In environments using Microsoft SQL Server Always On Availability Groups (AG), it is common practice to perform backups on a secondary replica to reduce load on the primary.

However, the default Checkmk mk-sql query filters for primary replicas, which can prevent the backup check from detecting these jobs.
This article provides a supported solution that enables Checkmk to properly recognize backups from secondary replicas using a deployable SQL configuration file.


Problem

By default, mk-sql only considers databases where rep.is_primary_replica is True.
This condition excludes backup results executed on secondary replicas, even though such configurations follow Microsoft’s best practices:
What is an Always On availability group?


As a result:

  • Backup checks may report missing or outdated backups on the secondary replica.

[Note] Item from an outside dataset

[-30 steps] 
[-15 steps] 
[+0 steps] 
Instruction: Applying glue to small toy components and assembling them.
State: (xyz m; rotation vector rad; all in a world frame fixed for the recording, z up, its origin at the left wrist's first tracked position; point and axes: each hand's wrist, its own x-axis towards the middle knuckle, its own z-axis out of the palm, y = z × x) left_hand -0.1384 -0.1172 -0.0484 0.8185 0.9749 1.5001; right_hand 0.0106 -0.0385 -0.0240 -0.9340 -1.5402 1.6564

  • The monitoring output differs from the real backup state.

 

Solution

To ensure all backup activity is reported, including those on secondary replicas, Checkmk supports the use of a custom SQL file that adjusts the mk-sql query.
This SQL safely removes the restrictive filter and enables proper detection of secondary-side backups, without impacting primary replica behavior.

This solution can be rolled out using the Agent Bakery or manually deployed to the secondary SQL node.

Step-by-step instructions

  1. Create the folder structure

    On your Checkmk site or in your bakery configuration tree, create the following directory:

    local/share/check_mk/agents/custom/ └── backup2ndreplicaquery └── lib └── config └── mssql └── custombackup.sql


    This is what it will look like within Windows Explorer:

    image-20260123-084151.png



  2. Use the following SQL content

    Save the below as custombackup.sql inside the path shown in step 1.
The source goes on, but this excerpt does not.